**WHAT YOU SHOULD DO**
Scan the entries and copy each line where the word "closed" is present.
*** MATERIAL FOR THIS TASK
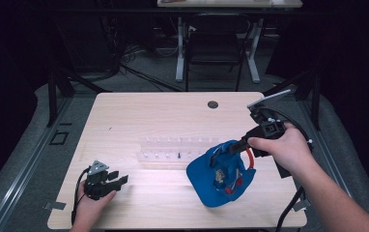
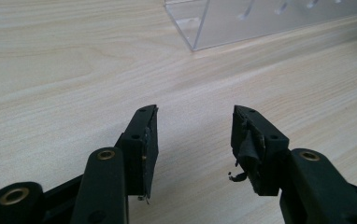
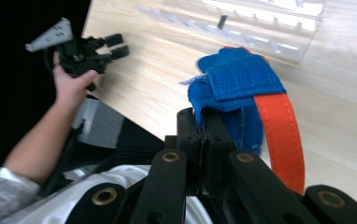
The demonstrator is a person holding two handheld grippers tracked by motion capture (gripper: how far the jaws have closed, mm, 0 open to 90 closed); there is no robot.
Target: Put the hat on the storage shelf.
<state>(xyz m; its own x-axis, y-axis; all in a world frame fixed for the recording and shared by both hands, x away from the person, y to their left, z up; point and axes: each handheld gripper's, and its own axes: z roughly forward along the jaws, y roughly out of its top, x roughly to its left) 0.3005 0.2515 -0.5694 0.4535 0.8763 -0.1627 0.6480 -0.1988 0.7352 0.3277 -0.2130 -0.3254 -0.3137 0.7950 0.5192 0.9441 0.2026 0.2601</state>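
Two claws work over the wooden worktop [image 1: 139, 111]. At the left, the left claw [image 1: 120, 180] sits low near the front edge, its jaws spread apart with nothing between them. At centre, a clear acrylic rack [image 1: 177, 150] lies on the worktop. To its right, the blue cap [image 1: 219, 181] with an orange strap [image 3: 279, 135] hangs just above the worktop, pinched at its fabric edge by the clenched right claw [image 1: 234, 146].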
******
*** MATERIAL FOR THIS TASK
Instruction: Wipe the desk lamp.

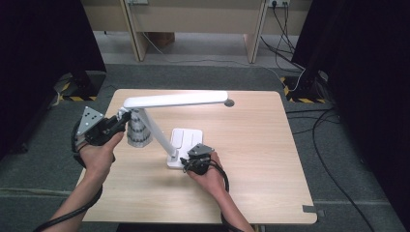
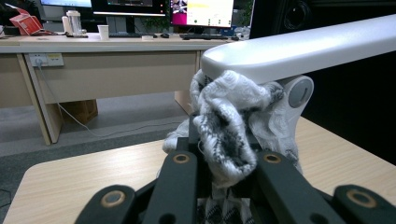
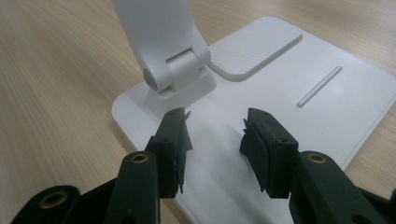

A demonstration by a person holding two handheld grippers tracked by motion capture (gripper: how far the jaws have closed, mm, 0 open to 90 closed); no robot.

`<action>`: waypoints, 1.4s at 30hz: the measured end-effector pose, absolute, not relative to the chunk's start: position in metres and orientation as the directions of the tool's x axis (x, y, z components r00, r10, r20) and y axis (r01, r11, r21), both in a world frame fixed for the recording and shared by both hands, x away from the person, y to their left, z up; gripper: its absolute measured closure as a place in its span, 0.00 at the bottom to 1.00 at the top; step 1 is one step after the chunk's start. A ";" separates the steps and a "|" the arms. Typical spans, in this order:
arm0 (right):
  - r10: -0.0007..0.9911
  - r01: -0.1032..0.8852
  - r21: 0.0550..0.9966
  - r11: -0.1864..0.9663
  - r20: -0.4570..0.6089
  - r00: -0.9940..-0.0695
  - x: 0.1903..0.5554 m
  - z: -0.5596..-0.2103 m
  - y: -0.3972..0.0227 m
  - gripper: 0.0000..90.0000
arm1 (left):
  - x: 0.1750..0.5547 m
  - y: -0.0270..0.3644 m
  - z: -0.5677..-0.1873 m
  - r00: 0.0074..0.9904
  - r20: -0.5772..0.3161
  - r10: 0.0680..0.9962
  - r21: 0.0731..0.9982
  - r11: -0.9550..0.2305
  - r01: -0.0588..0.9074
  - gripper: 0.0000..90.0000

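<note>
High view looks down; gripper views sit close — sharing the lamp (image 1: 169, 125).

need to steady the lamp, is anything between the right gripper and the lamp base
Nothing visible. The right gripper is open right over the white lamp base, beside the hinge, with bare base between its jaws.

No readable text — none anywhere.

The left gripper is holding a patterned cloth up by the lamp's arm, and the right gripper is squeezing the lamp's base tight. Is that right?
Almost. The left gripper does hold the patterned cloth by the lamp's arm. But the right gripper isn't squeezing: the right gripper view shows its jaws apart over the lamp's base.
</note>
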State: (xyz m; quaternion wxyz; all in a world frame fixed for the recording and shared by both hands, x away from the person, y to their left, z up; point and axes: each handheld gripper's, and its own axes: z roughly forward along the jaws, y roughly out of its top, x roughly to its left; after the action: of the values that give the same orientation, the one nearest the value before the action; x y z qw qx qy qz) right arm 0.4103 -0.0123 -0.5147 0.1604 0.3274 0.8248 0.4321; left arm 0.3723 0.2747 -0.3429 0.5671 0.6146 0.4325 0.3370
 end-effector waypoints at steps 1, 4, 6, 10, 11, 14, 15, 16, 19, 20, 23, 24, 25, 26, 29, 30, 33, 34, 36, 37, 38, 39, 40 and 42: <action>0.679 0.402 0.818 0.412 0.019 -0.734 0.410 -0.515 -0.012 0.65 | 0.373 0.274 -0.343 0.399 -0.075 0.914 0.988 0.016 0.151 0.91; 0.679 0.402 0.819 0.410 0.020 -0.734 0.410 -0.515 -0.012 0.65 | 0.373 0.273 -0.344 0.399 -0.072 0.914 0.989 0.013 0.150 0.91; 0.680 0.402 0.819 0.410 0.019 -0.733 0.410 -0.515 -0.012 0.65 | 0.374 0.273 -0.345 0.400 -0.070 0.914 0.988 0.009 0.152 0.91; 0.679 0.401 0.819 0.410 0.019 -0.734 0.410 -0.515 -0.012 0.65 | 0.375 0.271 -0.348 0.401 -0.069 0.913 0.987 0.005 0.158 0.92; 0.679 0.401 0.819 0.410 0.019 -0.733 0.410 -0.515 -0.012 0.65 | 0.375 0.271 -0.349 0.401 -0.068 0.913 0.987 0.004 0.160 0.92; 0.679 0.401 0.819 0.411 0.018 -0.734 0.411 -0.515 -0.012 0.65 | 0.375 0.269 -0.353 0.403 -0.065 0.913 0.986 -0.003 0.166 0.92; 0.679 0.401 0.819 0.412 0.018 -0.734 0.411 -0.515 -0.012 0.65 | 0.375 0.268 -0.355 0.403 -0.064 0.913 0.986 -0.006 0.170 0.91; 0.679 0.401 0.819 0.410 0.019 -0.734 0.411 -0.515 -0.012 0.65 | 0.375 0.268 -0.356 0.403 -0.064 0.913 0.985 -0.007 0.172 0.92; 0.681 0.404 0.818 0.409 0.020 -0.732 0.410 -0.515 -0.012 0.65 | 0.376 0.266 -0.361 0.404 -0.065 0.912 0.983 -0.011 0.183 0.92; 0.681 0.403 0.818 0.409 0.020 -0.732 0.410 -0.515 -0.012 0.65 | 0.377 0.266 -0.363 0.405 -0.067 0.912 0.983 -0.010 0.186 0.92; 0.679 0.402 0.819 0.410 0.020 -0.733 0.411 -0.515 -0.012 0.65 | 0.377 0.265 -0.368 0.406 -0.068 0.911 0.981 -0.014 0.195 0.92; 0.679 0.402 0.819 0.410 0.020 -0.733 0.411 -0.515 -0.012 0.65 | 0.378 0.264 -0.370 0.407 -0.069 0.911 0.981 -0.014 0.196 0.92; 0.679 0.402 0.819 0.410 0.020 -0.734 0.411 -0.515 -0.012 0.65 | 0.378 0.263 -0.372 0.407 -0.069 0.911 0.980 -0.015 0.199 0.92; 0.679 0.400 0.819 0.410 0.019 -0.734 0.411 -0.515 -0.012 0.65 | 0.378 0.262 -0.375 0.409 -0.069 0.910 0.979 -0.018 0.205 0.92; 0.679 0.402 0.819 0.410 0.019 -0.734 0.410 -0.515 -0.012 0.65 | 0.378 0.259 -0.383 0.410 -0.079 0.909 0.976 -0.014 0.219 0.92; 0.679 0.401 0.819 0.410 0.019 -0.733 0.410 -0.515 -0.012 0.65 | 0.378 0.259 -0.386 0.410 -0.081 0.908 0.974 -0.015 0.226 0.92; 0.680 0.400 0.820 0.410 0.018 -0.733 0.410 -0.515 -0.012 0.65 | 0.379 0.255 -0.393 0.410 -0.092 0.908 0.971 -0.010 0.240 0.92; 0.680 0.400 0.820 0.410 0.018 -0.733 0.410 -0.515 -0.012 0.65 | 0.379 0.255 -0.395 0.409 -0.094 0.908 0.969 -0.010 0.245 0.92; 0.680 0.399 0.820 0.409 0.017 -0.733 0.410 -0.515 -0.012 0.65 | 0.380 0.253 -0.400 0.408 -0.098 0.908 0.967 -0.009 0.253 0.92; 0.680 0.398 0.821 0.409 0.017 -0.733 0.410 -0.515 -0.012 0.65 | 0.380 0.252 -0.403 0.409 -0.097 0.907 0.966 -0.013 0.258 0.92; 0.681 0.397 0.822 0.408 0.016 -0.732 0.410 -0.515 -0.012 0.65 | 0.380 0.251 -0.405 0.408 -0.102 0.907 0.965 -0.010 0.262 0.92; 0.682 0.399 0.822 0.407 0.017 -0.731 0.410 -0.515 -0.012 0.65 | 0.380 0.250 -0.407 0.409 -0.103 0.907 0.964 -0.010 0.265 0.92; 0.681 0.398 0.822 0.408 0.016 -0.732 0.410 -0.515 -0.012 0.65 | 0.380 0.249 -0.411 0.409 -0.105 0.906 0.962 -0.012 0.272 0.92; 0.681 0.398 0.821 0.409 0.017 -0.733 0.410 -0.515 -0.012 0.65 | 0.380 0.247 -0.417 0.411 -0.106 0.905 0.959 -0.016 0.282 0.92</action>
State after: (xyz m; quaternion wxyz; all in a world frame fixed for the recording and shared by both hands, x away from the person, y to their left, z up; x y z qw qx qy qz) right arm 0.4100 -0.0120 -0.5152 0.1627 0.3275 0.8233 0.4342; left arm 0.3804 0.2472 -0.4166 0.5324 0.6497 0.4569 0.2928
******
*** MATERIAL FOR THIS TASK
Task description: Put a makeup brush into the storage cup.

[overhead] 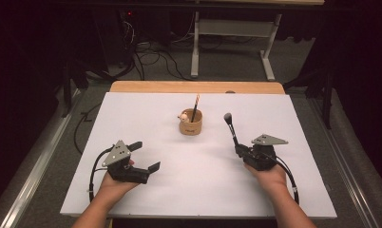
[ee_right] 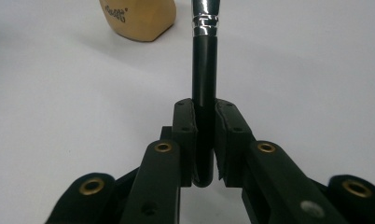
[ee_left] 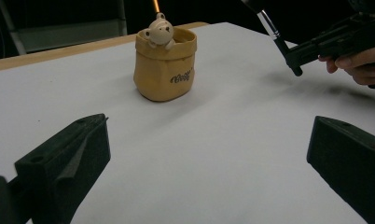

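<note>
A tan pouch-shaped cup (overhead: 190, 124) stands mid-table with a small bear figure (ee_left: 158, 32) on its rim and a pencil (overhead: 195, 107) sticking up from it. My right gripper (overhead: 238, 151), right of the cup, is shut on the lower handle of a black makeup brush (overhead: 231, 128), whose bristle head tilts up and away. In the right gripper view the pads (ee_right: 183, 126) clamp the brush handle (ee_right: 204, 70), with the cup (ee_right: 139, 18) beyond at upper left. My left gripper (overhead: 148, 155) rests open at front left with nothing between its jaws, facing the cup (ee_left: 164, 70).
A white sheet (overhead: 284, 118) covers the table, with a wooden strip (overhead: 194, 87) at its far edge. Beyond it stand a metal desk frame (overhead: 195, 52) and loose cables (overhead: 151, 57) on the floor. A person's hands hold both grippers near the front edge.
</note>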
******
**RESULT**
The demonstrator is a person holding two handheld grippers tracked by motion capture (gripper: how far the jaws have closed, mm, 0 open to 90 closed); there is no robot.
A demonstration by a person holding two handheld grippers tracked by motion capture (gripper: how far the jaws have closed, mm, 0 open to 90 closed); no robot.

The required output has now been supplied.